Mr Gava, a senior official of the local vigilantes in Borno state who are working closely with security officials, told journalists the women escaped when their captors went out to fight.
What is Boko Haram?
- Boko Haram became active in 2003 and is concentrated in northern Nigeria.
- Boko Haram, which means "Western education is sinful", is loosely modelled on the Taliban movement in Afghanistan.
- The group considers all who do not follow its strict ideology as infidels, whether they are Christian or Muslim.
- It demands the adoption of Sharia law in all of Nigeria.
"They took the bold step when their abductors moved out to carry out an operation," he said.
Clashes took place between the Islamists and the army late on Friday after an attack by the insurgents in the town of Damboa, where more than 50 of them were killed, the army had said.
Spokesmen for the armed forces or the government could not be reached for comment.
Activists of the Bring Back Our Girls movement meanwhile tried to march on the presidential palace in Abuja on Sunday in another reminder of the fate of more than 200 girls kidnapped in a separate incident in Chibok, Borno state, on April 14, but were asked by security forces to turn back.

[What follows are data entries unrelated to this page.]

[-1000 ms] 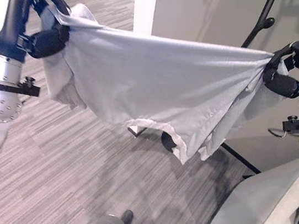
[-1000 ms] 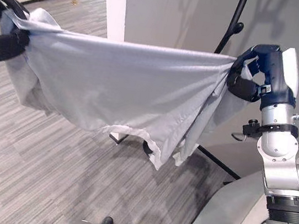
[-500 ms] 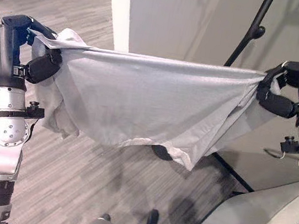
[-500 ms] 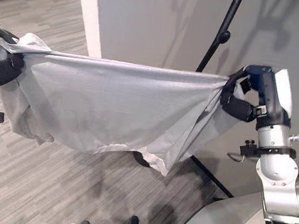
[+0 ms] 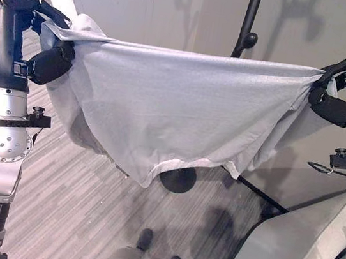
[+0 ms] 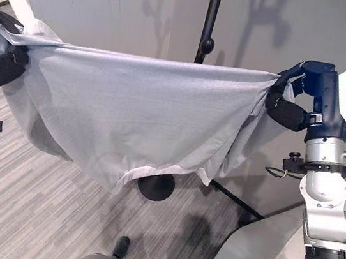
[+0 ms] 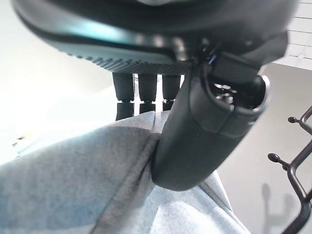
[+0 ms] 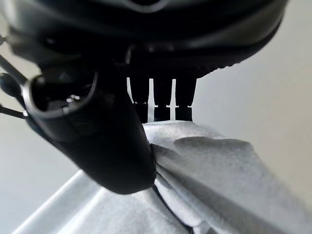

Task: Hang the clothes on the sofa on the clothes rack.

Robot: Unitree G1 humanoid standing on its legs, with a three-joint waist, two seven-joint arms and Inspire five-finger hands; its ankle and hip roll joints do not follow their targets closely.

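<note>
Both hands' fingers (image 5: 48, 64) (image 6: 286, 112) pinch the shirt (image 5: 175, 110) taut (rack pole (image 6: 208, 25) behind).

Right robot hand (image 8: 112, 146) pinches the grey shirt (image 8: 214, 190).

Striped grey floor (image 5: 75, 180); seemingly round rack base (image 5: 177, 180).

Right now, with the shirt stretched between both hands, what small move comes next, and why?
Probably carry the shirt forward and up toward the rack. Left hand and right hand both pinch its top edge taut, and the rack's pole stands just behind the cloth, with its hooks higher.
</note>
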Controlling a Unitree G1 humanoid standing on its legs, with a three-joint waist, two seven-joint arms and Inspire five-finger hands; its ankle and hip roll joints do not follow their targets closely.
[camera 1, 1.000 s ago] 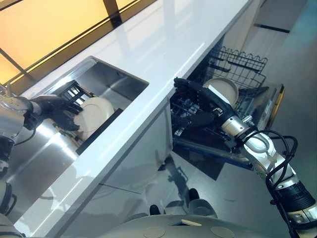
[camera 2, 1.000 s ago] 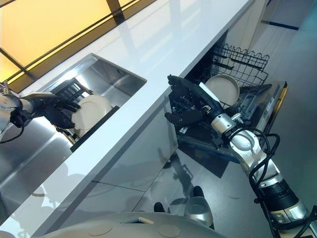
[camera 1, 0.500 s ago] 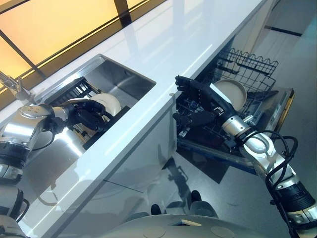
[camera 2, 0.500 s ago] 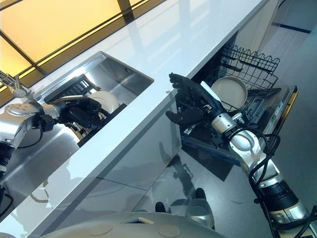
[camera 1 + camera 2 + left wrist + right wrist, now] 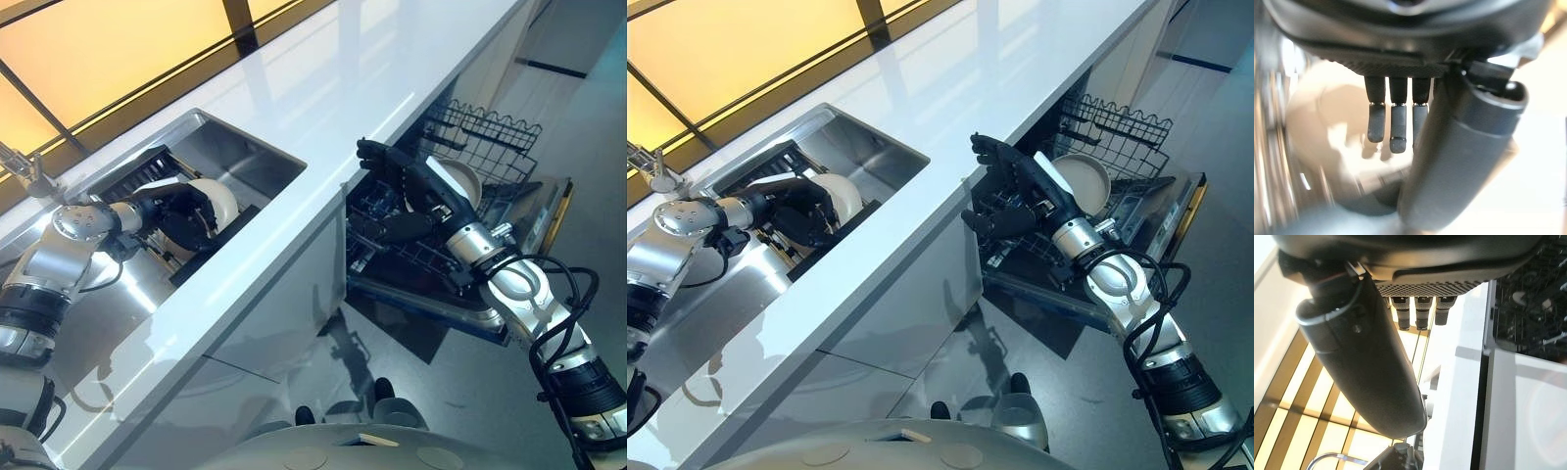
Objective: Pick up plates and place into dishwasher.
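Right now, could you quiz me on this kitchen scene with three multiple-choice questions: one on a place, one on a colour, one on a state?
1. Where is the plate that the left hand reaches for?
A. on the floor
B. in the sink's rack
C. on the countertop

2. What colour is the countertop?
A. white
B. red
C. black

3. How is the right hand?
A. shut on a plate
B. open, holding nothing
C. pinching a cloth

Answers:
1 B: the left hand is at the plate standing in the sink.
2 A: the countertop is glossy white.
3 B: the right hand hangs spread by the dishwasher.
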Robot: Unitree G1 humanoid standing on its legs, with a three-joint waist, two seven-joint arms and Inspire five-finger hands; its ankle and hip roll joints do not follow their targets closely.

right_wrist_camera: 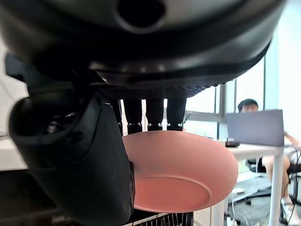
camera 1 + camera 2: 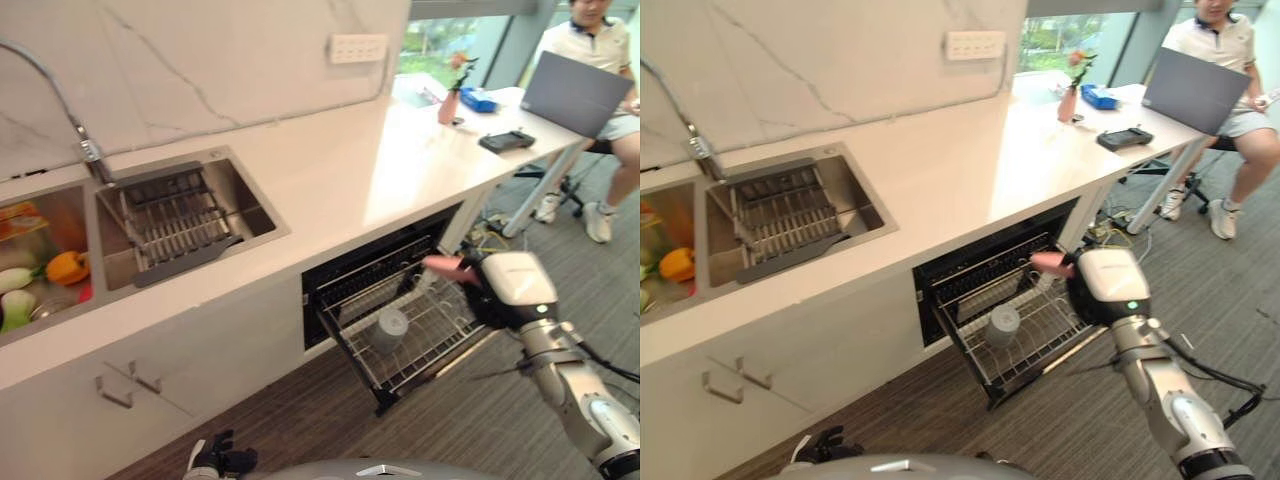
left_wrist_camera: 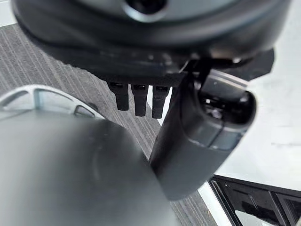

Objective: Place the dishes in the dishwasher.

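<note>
Left hand (image 2: 222, 457) hangs low at the near edge of the head view, above the striped carpet (image 2: 470, 420). In its own wrist view the fingers (image 3: 135, 100) run straight and relaxed, thumb apart, nothing between them.

Right hand (image 2: 492, 290) is extended over the pulled-out dishwasher rack (image 2: 440, 350). It grips a pink plate (image 1: 181, 172): thumb pressed on the near face, fingers curled behind the rim. In the head views the plate (image 2: 445, 266) shows as a pink edge sticking out from the hand toward the dishwasher opening, above the far right part of the rack; whether it touches the wires cannot be told.

A grey cup (image 2: 391, 324) sits upside down in the rack, about mid-rack, left of the hand and apart from it. The dishwasher (image 2: 345, 270) is built in under the white tabletop (image 2: 350, 170), its opening dark.

Further back on the left, a double sink (image 2: 245, 200): the right basin holds a metal drying rack (image 2: 175, 222); the left basin holds an orange pepper (image 2: 67, 266) and pale green vegetables (image 2: 15, 300). A faucet (image 2: 88, 150) stands behind it, and a wall socket (image 2: 357, 47) is on the marble backsplash.

Far right, a person (image 2: 610, 60) sits at a white desk with an open laptop (image 2: 575, 95), a dark device (image 2: 507, 141), a blue box (image 2: 480, 101) and a pink vase (image 2: 449, 105).
</note>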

"It's 83 days today that the girls have been abducted," activist Aisha Yesufu told the media.
"We have been coming out for 68 days and nobody has really listened to us," Ms Yesufu told reporters after the march.
She said that was why the group decided to take the protest back to the president.
"So that he will know that we are still out there after the 68 days that we have been coming out daily."
Security experts say the overstretched and under-resourced military is incapable of fighting an effective counterinsurgency against the Boko Haram militants, who have killed thousands in their five-year campaign for an independent Islamic state in the north.